As April 15 inches closer for U.S. tax filers, it’s time to get serious about looking for income tax breaks. This includes tax credits and tax deductions related to your children. Indeed, the fact that you have a family plays heavily in your favor at tax time, with existence of a number of tax breaks. Look through your expenses for last year (2009), and consider what is coming up for 2010. Get together your documentation, and find out if you are eligible for some of the tax breaks that come with children. If you don’t think you’ll have time to do a thorough job, you can consider a tax return filing extension so that you have the time you need to make sure you turn in an accurate tax return that includes all of the breaks you are entitled to, including these 7 tax breaks that you can enjoy, thanks to your children:
- $1,000 Child Tax Credit: It you have a child under the age of 17 for the full year, you can get a $1,000 tax credit. A tax credit acts sort of like a gift card. You apply it after you have figured how much tax you owe, reducing the amount you have to pay. There is a phase out, though. For single parents, that phase out starts when adjusted gross income reaches $75,000 and for couples it starts at $110,000. You lose $50 of credit for every $1,000 you are over the cut off.
- $3,650 Dependent Exemption: If your child is 18 and under, or a full-time student 23 and under (and not claimed as a dependent elsewhere) for part of the tax year, you can claim a dependent exemption. There is no age limit for disabled children. Phase out begins at $250,200 for married filing jointly in 2009. But watch out! That pesky AMT can phase you out at lower incomes.
- Adoption Credit: You are eligible for a credit of up to $12,150 (dollar for dollar) in the year that you adopt a child. If you paid the expenses in the prior year, those are still eligible. You can actually carry forward some of your expenses as well. For special needs adoptions, you are eligible for the entire credit, even if your expenses did not reach $12,150. Phase out begins for couples who make $222,180.
- Dependent Care Credit: If you pay for child care, you can get a credit to offset some of the costs — 20% of what you pay, up to $3,000 for one child and up to $6,000 for more than one. Except in the case of disability, the child must be 13 and under when you pay the expenses. Eligible expenses include daycare, paid preschool, nanny services and after-school care. Private, paid day school isn’t eligible.
- Dependent Care Account: This works if you’ve got an awesome employer that offers the option of diverting some of your money to pay for eligible child care costs. You can put up to $5,000 per couple into the account pre-tax, lowering your taxable income. However, it is important to note that you have to coordinate this effort with dependent care credit. Using this option means that you won’t get the dependent care credit in full.

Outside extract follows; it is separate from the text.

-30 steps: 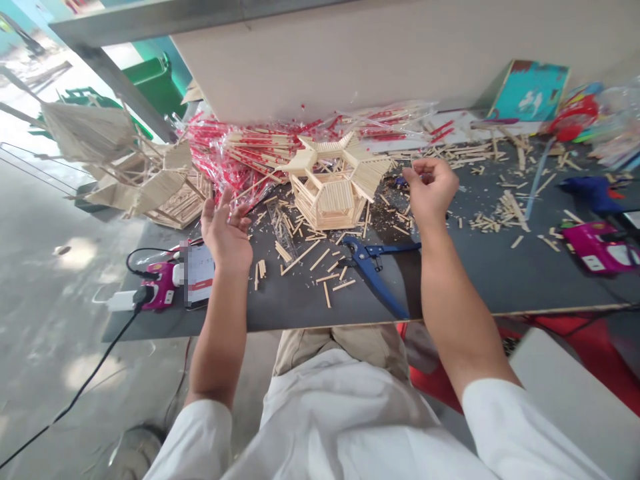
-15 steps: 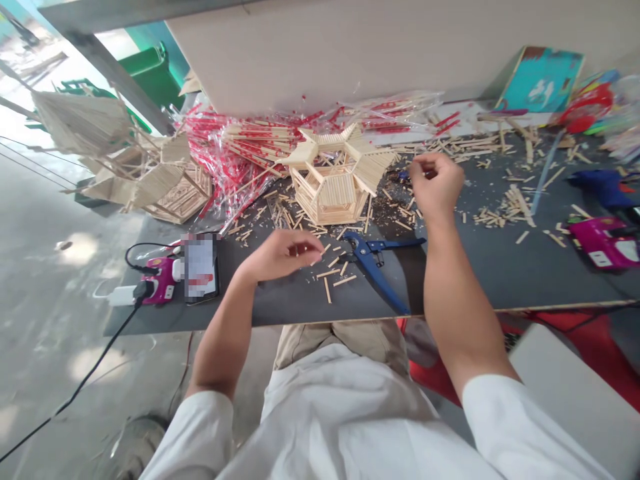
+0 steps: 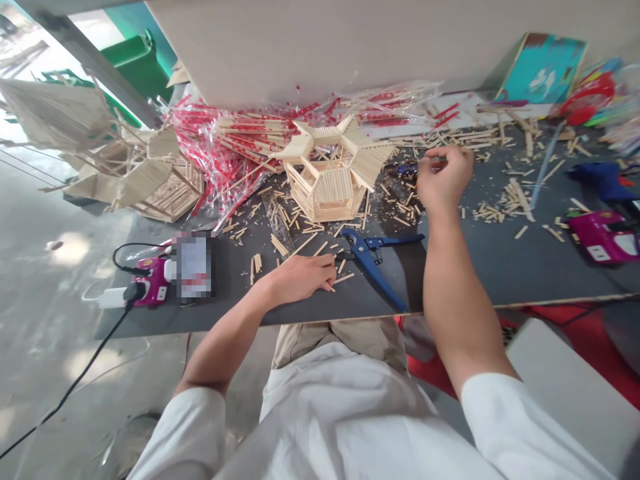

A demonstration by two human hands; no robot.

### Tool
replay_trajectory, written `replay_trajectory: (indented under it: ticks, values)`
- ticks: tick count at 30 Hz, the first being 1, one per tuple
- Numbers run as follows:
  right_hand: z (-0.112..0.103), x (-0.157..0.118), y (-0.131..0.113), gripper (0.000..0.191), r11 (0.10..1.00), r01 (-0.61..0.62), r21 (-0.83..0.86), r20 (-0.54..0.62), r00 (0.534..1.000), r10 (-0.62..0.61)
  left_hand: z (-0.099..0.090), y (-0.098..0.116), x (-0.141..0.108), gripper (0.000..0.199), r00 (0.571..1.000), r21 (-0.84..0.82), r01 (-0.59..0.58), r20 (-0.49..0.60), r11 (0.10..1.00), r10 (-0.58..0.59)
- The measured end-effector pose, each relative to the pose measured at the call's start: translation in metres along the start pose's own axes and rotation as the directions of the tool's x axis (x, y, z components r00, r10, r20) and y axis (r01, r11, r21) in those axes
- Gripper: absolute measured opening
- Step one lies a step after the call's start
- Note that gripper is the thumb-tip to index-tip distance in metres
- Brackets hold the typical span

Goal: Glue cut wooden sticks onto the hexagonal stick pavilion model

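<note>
My left hand (image 3: 306, 275) is low over the dark table, its fingers closed and pointing down at short cut sticks (image 3: 344, 279); what the fingertips hold, if anything, is hidden. Just right of it lies a blue cutter (image 3: 373, 270) with its handles spread. My right hand (image 3: 445, 175) is curled with thumb and fingers together, right of the stick model; I cannot make out anything in it. The model (image 3: 336, 187), a hexagonal wooden lantern-like frame with flared slatted panels, stands upright behind the cutter, touched by neither hand.
A larger stick model (image 3: 145, 173) stands at the left. Red-tipped sticks in plastic (image 3: 225, 147) lie along the back. Purple power strips (image 3: 153, 283) sit at both ends, with a phone (image 3: 195, 267) near the left one. A blue glue gun (image 3: 597, 181) lies at the right.
My left hand has moved down and right onto the short sticks, and its fingers have closed. My right hand has shifted slightly right, still curled. The view has shifted a little.
</note>
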State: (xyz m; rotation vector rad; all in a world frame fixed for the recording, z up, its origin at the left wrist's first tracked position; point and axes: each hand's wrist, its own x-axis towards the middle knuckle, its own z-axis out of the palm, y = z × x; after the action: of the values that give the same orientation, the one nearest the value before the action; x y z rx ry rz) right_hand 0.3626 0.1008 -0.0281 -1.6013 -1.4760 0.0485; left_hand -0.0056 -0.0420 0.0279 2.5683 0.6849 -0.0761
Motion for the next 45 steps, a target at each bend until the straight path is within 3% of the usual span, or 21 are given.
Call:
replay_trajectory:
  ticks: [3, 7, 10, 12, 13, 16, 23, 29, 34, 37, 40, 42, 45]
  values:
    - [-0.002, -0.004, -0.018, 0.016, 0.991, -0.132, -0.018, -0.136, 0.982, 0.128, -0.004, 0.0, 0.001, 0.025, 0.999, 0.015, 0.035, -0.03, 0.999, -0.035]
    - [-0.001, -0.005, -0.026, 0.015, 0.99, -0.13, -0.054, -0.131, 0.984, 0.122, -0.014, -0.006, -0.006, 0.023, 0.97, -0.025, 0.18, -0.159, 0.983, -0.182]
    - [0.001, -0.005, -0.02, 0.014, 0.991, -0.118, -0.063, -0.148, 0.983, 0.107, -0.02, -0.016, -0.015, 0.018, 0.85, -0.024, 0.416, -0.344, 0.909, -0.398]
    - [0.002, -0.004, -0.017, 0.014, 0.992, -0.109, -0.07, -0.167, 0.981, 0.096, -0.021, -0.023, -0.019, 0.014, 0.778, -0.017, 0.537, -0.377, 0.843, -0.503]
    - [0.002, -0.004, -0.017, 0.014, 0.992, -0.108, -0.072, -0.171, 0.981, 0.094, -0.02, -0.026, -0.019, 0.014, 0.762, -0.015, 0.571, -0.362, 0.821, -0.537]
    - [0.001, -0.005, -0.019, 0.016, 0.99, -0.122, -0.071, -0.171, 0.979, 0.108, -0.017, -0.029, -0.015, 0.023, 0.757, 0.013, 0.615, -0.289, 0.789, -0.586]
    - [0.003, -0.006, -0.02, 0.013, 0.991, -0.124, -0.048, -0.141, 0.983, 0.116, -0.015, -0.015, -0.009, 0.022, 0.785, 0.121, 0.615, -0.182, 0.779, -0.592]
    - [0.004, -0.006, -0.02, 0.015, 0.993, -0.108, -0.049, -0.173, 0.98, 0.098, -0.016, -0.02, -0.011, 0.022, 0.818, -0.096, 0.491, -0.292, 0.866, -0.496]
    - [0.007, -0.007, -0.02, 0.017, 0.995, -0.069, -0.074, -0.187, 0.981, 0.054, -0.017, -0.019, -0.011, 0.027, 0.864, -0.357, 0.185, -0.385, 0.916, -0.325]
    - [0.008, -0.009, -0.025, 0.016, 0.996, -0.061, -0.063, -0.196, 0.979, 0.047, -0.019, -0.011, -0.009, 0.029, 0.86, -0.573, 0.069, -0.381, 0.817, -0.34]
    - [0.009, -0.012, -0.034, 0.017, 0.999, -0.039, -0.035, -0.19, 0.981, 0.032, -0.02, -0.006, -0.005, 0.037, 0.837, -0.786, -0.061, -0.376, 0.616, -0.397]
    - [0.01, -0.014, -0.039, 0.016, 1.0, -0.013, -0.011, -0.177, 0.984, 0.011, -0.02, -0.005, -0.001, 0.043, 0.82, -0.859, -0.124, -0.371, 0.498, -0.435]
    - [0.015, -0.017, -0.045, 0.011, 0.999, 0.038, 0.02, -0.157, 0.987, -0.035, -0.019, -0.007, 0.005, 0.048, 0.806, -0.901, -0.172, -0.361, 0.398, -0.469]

- Kids’ Accounts: You can use investment accounts in your children’s names for sheltering purposes. You open custodial accounts in your kids’ names, and the first $950 of income isn’t taxed. The next $950 is taxed at 10% — which is the child tax rate. Everything after is taxed at whatever rate you pay. Good uses for money in these kinds of accounts are for non-essential expenses, like summer camp, music lessons and other costs.
- 529 Contributions (State): No, you can’t get a federal tax deduction from 529 contributions. But in 34 states and the District of Columbia, you can get get a deduction for contributing to the plans offered by those states. In some states, you can even get a tax break for contributing to a plan out of state. Double check the state income tax break possibilities for 529s in your location.
Before you take any of these tax breaks, double check your eligibility. You want to be sure that you really are allowed to enjoy these breaks. You can consult with a tax professional to get a better idea of what you are eligible for.